**Work to be completed:**
Print the lines in the listing below that fall between the line with "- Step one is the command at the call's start" and the line with "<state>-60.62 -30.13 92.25", those two lines included, exactly as they stand and with nothing else.

--- START ---

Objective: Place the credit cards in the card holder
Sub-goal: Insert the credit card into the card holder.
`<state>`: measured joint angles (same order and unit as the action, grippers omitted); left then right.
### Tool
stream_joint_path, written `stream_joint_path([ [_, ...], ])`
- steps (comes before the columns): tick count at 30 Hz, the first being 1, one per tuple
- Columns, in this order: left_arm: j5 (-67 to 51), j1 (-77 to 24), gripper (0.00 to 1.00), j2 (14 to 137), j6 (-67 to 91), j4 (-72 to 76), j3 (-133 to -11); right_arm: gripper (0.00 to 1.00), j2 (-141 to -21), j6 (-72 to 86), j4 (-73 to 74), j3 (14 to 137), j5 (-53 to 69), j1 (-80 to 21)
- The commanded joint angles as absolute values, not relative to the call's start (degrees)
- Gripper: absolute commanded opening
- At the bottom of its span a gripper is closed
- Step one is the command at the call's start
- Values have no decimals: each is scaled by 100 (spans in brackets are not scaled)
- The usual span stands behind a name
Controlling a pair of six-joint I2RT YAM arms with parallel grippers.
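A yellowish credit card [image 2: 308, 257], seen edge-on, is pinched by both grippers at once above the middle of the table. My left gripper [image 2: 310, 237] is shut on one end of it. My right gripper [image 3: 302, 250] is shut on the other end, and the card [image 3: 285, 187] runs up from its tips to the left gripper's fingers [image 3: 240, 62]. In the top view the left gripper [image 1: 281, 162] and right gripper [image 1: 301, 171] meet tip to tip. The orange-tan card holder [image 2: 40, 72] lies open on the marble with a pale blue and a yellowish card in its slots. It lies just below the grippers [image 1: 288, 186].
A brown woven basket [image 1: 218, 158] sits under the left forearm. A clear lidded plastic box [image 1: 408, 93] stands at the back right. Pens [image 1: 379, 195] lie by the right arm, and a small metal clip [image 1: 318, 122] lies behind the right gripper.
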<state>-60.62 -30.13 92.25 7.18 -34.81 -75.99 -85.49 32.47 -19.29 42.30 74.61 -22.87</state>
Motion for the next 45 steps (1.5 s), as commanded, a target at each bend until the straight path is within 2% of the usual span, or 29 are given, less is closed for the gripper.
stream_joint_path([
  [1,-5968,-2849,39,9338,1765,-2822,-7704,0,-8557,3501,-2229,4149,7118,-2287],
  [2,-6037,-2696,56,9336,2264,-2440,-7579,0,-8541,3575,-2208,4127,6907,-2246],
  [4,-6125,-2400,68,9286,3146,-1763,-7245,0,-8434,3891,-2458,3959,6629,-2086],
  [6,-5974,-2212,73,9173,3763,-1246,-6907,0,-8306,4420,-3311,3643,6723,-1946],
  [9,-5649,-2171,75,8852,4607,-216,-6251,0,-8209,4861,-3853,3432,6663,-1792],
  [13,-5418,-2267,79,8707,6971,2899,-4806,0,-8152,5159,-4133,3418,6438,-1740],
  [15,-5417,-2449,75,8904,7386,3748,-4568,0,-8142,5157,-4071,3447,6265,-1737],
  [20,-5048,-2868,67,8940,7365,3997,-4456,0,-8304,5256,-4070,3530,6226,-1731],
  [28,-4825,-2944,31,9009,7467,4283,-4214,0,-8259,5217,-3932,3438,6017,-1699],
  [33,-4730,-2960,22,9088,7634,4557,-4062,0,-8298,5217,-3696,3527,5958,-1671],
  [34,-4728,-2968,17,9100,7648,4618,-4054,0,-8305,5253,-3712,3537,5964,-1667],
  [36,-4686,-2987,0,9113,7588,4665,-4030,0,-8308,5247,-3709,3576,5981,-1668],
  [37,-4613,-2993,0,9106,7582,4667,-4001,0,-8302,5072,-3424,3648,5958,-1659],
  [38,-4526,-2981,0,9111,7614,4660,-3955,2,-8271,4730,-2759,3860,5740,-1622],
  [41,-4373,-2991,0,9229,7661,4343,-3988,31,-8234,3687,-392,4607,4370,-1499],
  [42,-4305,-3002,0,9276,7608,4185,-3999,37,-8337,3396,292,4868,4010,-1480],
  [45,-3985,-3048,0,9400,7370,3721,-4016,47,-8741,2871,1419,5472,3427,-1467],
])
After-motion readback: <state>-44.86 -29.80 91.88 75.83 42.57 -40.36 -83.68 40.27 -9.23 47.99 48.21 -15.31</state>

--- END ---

**Answer to this problem:**
- Step one is the command at the call's start
- Values have no decimals: each is scaled by 100 (spans in brackets are not scaled)
- The usual span stands behind a name
Controlling a pair of six-joint I2RT YAM arms with parallel grippers.
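A yellowish credit card [image 2: 308, 257], seen edge-on, is pinched by both grippers at once above the middle of the table. My left gripper [image 2: 310, 237] is shut on one end of it. My right gripper [image 3: 302, 250] is shut on the other end, and the card [image 3: 285, 187] runs up from its tips to the left gripper's fingers [image 3: 240, 62]. In the top view the left gripper [image 1: 281, 162] and right gripper [image 1: 301, 171] meet tip to tip. The orange-tan card holder [image 2: 40, 72] lies open on the marble with a pale blue and a yellowish card in its slots. It lies just below the grippers [image 1: 288, 186].
A brown woven basket [image 1: 218, 158] sits under the left forearm. A clear lidded plastic box [image 1: 408, 93] stands at the back right. Pens [image 1: 379, 195] lie by the right arm, and a small metal clip [image 1: 318, 122] lies behind the right gripper.
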<state>-60.62 -30.13 92.25 7.18 -34.81 -75.99 -85.49 32.47 -19.29 42.30 74.61 -22.87</state>

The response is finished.